2020 South Korean television series

It's Okay to Not Be Okay is a 2020 South Korean romantic comedy drama television series written by Jo Yong, directed by Park Shin-woo, and starring Kim Soo-hyun, Seo Yea-ji, and Oh Jung-se. The series follows Ko Moon-young, an antisocial children's book writer who moves to her hometown to pursue her love interest Moon Gang-tae, a psych ward caretaker, who has dedicated his life to taking care of his autistic older brother Moon Sang-tae. It aired on tvN from June 20 to August 9, 2020, every Saturday and Sunday at 21:00 (KST). It is also available for streaming on Netflix in selected regions.

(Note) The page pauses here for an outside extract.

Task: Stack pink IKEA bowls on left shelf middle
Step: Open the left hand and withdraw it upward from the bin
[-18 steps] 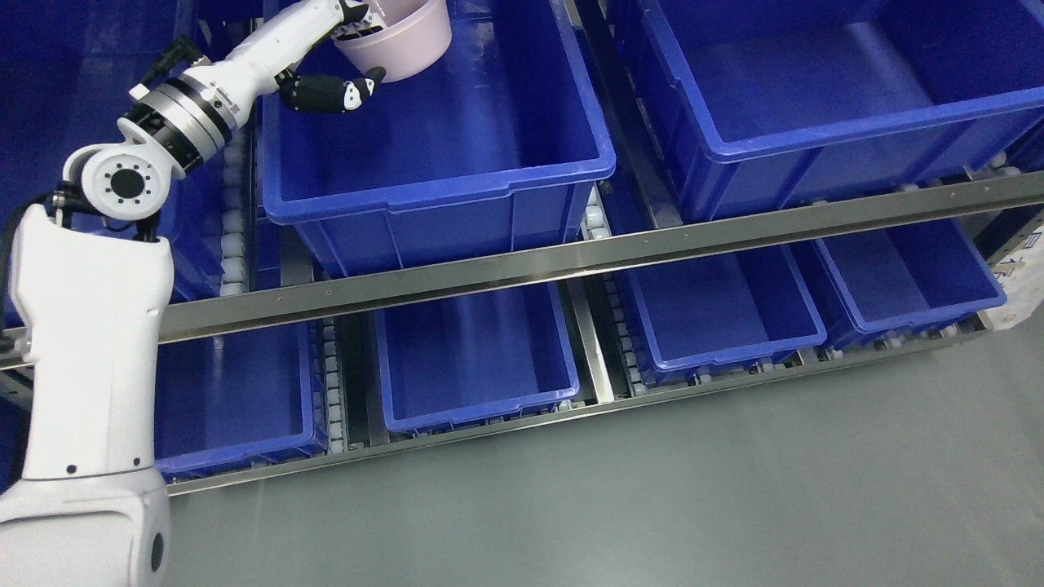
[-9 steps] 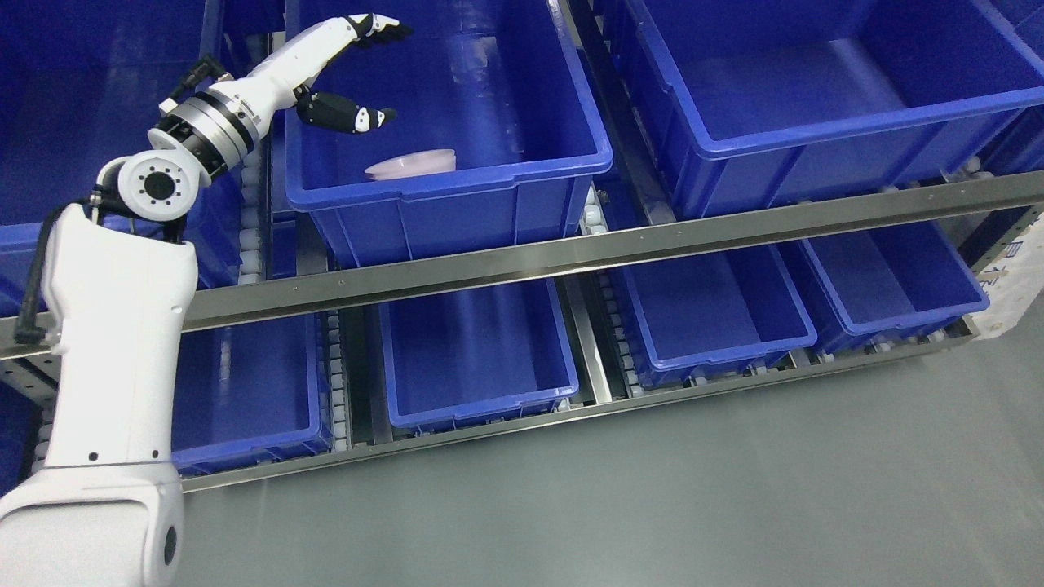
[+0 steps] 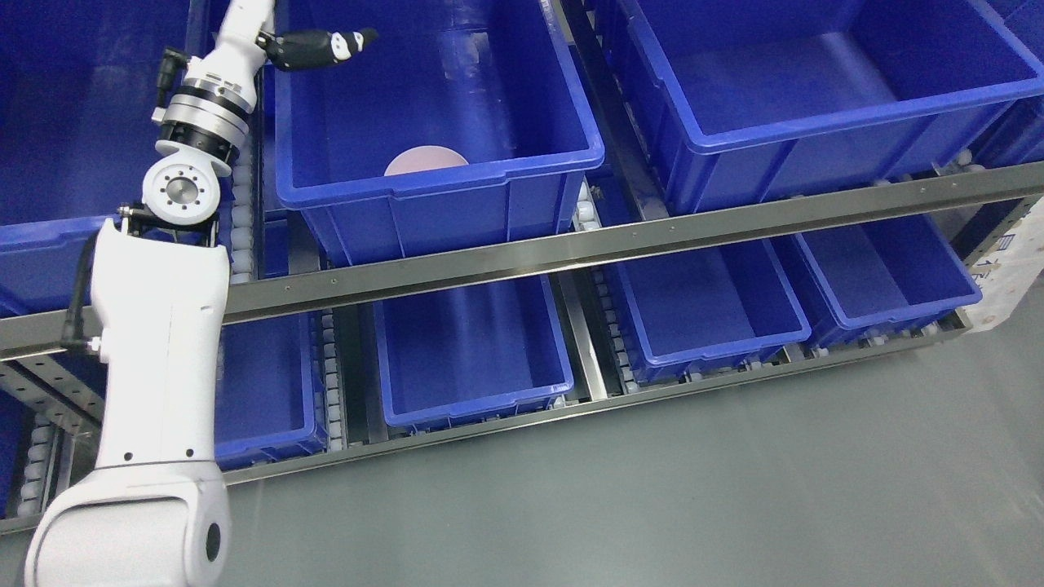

According to Nielsen Korea, the series recorded an average nationwide TV viewership rating of 5.4%. It was the most popular show of 2020 in the romance genre on Netflix in South Korea. Critical response were primarily positive; some commentators criticized the writing in the latter half of the series but praised the acting by the cast.

The New York Times named It's Okay to Not Be Okay one of "The Best International Shows of 2020". At the 57th Baeksang Arts Awards, it received eight nominations with two wins (Best Supporting Actor – Television and Best Technical Achievement – Television for costume design). It received a nomination at the 49th International Emmy Awards in the Best TV Movie or Miniseries categories.

==Plot==
Moon Gang-tae lives with his older brother Moon Sang-tae, who has autism. They frequently move from town to town ever since Sang-tae witnessed their mother's murder. Gang-Tae works as a caregiver in a psychiatric ward at every place they settle in. While working in a hospital, he meets a famous children's book writer, Ko Moon-young, who is rumored to have antisocial personality disorder.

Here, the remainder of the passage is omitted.